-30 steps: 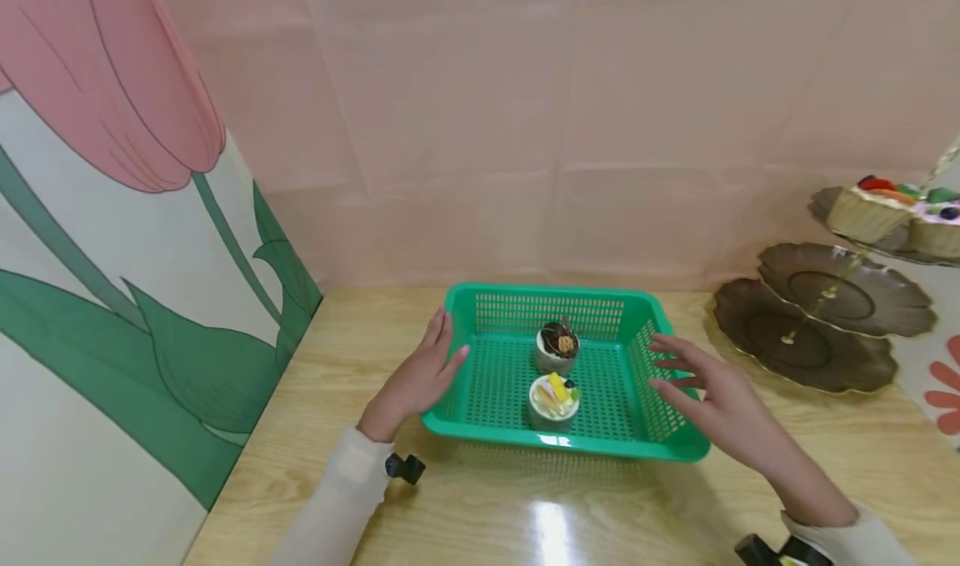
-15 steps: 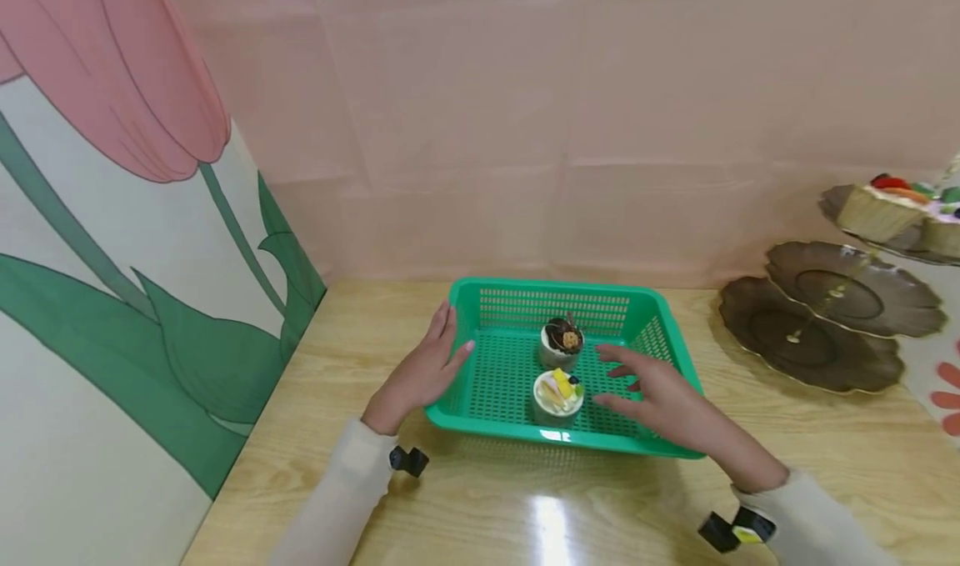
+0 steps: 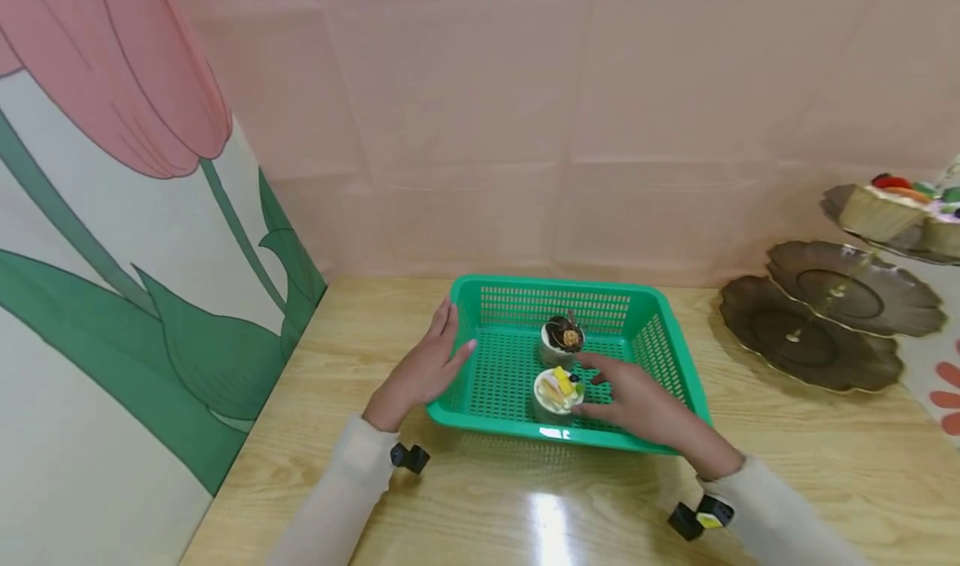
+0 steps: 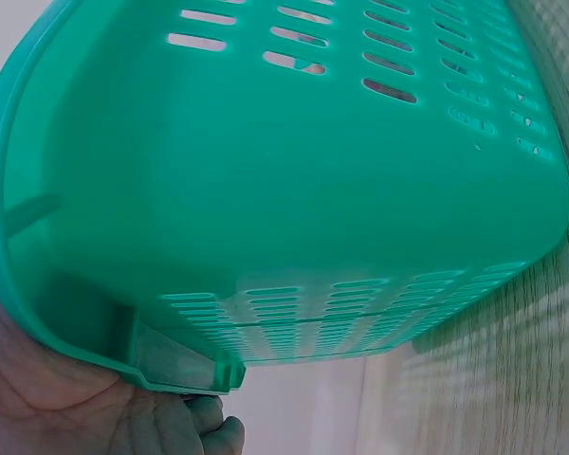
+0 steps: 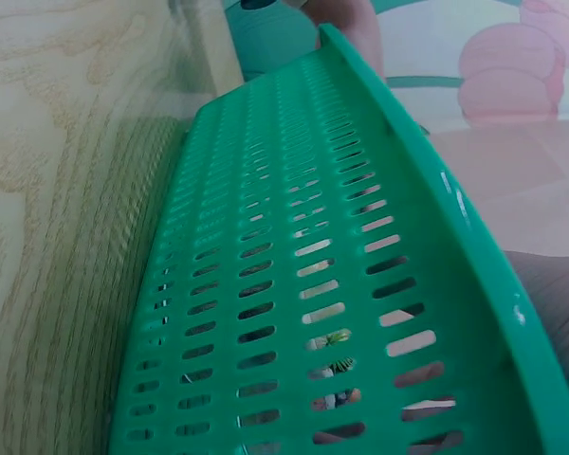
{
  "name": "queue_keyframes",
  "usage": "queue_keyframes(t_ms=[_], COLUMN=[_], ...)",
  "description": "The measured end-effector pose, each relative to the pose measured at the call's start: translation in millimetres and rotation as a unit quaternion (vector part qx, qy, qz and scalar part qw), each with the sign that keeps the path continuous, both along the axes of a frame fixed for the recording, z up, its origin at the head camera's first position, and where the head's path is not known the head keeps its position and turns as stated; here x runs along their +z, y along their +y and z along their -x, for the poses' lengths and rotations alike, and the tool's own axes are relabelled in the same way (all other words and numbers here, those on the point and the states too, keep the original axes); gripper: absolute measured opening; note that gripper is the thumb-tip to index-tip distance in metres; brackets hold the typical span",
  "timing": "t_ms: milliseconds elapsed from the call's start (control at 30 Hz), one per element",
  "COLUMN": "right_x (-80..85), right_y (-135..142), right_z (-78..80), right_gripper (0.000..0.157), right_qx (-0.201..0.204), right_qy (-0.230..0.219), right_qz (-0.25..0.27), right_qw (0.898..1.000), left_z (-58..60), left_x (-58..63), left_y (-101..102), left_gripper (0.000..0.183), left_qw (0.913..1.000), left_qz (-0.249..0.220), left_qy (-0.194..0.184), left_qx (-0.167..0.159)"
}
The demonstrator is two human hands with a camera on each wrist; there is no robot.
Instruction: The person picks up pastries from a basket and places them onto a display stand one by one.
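At three o'clock of the fruit-topped cup, near six o'clock in the green basket, the right hand is half spread, seemingly holding nothing. Best pinch below the topping, while the left hand, fingers extended, steadies the basket at nine o'clock.

I see cream sleeves, a blocky black left-wrist device and a black right-wrist device with a yellow patch.

A cupcake is cropped at the head view's right edge; from here, whether the right hand touches the fruit-topped cup cannot be told.
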State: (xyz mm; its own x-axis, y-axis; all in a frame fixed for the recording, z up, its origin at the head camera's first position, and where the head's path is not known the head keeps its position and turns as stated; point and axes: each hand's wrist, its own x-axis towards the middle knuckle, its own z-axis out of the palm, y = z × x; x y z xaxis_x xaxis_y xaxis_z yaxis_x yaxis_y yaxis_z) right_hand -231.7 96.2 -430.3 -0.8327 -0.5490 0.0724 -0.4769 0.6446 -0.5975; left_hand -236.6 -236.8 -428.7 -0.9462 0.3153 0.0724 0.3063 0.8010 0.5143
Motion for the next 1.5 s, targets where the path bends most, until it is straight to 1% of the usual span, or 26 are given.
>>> queue_keyframes(t_ms=[100,467,633,800,900,1033,1200,1267,1400,1500], right_x=[-2.3,-6.2,-9.7,-12.2,-12.2,-11.1,-11.8,-12.1,-11.0,-10.4], right_y=[-4,-12,-10,-6,-6,-8,-10,-10,-11,-11], right_z=[1.6,5.9,10.6,13.8,15.1,15.8,14.0,13.4,13.6,14.1], right_gripper=[0.075,0.085,0.084,0.083,0.083,0.08,0.073,0.074,0.077,0.076], right_qx=[0.0,0.02,0.029,0.046,0.054,0.051,0.037,0.034,0.044,0.051], right_qy=[0.0,-0.036,-0.053,-0.06,-0.059,-0.053,-0.045,-0.043,-0.034,-0.02], right_qz=[-0.013,-0.036,-0.036,-0.03,-0.036,-0.038,-0.039,-0.042,-0.039,-0.041], right_qw=[1.0,0.999,0.998,0.997,0.996,0.997,0.998,0.998,0.998,0.998], left_z=[-0.4,-1.5,-1.5,-1.8,-2.7,-3.6,-3.6,-3.9,-4.1,-3.1], left_x=[-0.6,0.1,-3.1,-5.4,-4.2,-1.6,-1.4,-1.5,-1.0,-1.2], left_y=[1,-1,1,4,4,4,4,4,4,4], left_gripper=[0.077,0.076,0.078,0.078,0.078,0.077,0.078,0.078,0.078,0.079], left_qw=[1.0,1.0,0.9999,0.9998,0.9998,0.9997,0.9998,0.9998,0.9997,0.9997], left_qz=[-0.001,-0.003,0.003,0.004,0.006,0.003,0.001,0.006,0.006,0.009], left_qy=[-0.002,-0.002,0.001,-0.003,-0.005,-0.004,-0.007,-0.011,-0.007,-0.002], left_qx=[0.0,0.006,0.015,0.018,0.02,0.024,0.019,0.018,0.021,0.021])
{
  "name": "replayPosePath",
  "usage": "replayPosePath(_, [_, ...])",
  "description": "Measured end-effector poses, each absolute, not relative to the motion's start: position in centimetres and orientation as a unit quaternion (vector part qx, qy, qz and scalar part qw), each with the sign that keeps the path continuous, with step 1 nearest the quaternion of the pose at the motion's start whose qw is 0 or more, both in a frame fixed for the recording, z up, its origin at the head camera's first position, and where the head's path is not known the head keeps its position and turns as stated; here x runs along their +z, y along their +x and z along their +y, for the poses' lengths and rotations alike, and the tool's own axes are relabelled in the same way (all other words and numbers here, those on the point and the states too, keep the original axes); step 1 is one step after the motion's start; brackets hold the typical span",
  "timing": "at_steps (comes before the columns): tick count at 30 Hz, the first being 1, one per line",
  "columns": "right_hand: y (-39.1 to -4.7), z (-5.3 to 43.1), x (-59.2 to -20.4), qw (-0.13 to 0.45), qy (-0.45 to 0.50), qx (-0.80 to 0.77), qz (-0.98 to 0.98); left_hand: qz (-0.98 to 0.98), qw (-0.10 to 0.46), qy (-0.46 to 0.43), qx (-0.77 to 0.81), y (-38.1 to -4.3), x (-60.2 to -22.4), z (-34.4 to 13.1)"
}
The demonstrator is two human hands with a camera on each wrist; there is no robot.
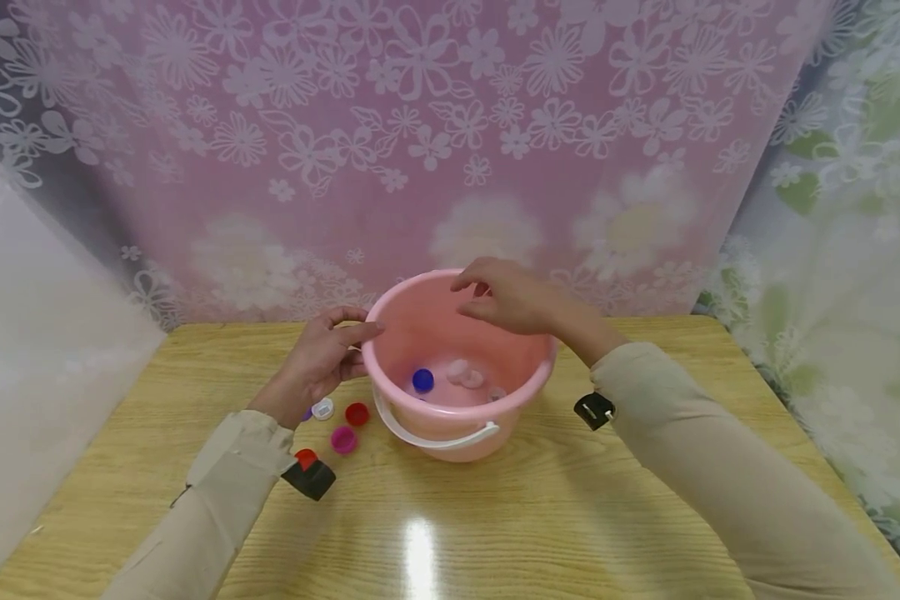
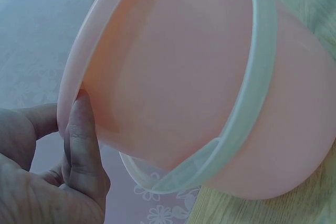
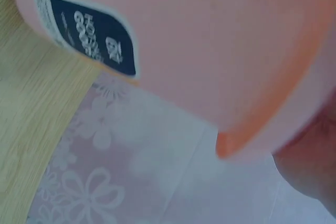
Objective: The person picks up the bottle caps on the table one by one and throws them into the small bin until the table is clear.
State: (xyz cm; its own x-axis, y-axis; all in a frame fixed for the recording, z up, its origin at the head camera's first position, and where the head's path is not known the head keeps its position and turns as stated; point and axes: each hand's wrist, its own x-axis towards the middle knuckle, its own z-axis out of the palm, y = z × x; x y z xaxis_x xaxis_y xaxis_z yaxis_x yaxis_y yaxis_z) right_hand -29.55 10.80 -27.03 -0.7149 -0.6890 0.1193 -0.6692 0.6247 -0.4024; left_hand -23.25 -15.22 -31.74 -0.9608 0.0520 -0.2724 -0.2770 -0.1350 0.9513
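Note:
A pink bucket (image 1: 457,433) with a white handle (image 1: 435,442) stands on the table. My left hand (image 1: 322,358) grips its left rim, the thumb on one side and the fingers on the other, as the left wrist view shows closely. Over the opening on the right side hovers my right hand (image 1: 513,297), fingers loosely bent and thumb apart; I see nothing clearly held in it. Inside the bucket lie a blue bottle cap (image 1: 422,380) and several pale caps (image 1: 472,379). The right wrist view shows the bucket's dark label (image 3: 94,35) and only part of that hand.
Left of the bucket, on the wooden table (image 1: 495,533), lie a white cap (image 1: 322,408), a red cap (image 1: 357,414), a magenta cap (image 1: 344,439) and another red cap (image 1: 305,457) partly behind the left wrist strap. A flowered pink curtain (image 1: 420,167) hangs behind the table.

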Motion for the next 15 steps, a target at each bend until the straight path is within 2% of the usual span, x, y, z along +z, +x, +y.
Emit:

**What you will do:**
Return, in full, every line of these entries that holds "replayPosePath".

**Result:**
  "name": "replayPosePath",
  "usage": "replayPosePath(_, [_, ...])",

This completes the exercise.